Typically, the earnings will eventually show up after enough bars. I'm surprised the earnings value hasn't shown up after eight daily bars for BG; that is unusual. I can't say if this is a client problem or a server problem, but it's likely some kind of "contingency problem" between client and server, which explains the somewhat random behavior.

I can't explain why it's a problem for some stocks and not others, but it's reproducible with my WL client and Fidelity's WL client with the same set of stocks. So there's something special with select stocks that creates delayed earnings reporting in WL.

QUOTE:
... how common this is? I mean, has it started happening recently or did you notice some reporting lag between the F. website and F. fundamental provider when it comes to earnings?
Well, perhaps 1 out of 40 stocks have this problem, but it eventually goes away after enough days go by. My question is, "Is it always the same stocks that report earnings a couple days late?" I don't know.

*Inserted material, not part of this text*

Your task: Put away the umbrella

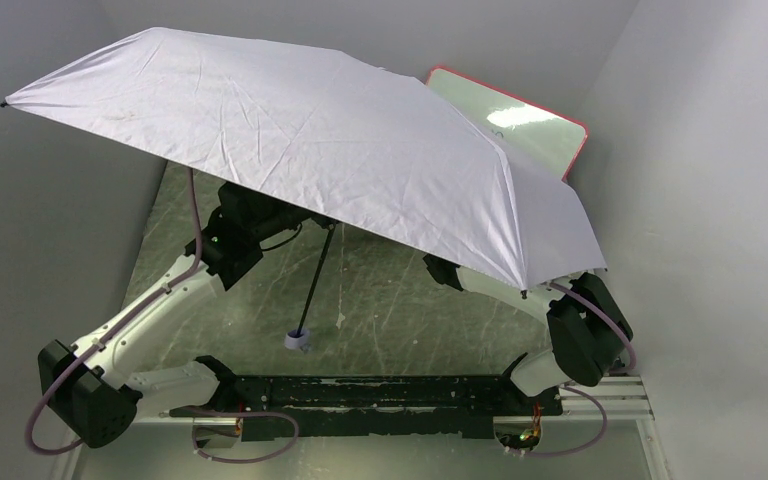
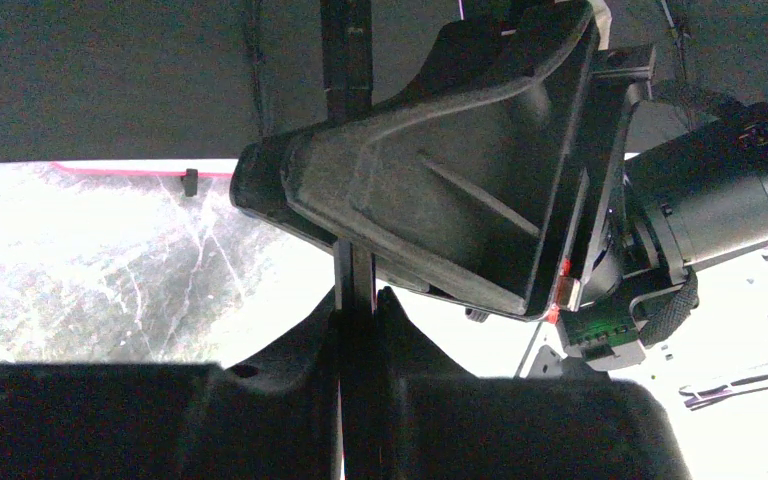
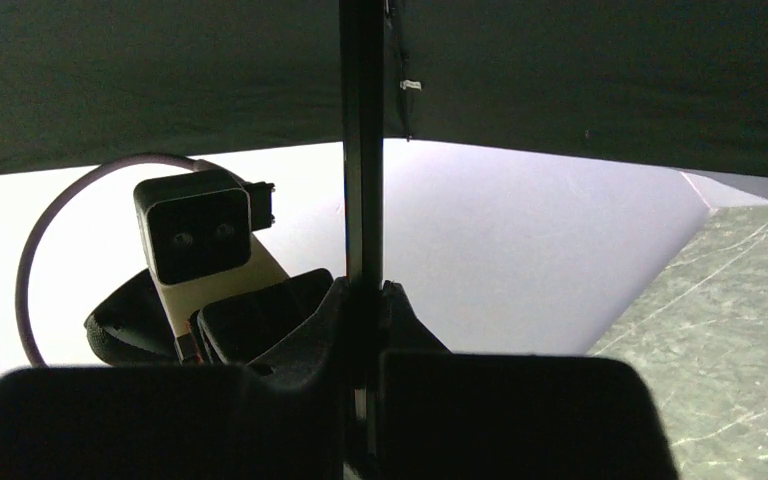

The problem is an old problem as far as I know. I trade rather than invest, so earnings isn't that important to me (so I haven't paid that much attention). But if the P/E ratio is above 70, I may not even want to trade that stock.

QUOTE:
Does the workaround in post #2 alleviate the problem?
I serious doubt Fidelity's WL client even had *.WLF files for these particular stocks when they reproduced the late earnings reporting problem on their system. So the behavior is independent of the *.WLF files. It's a client/server issue with particular stocks. I wish I knew why these problem stocks are "special". Perhaps the fundamental server simply receives earnings reports late for specific stocks, but I'm only guessing. None of the problem stocks are large cap or mega cap stocks.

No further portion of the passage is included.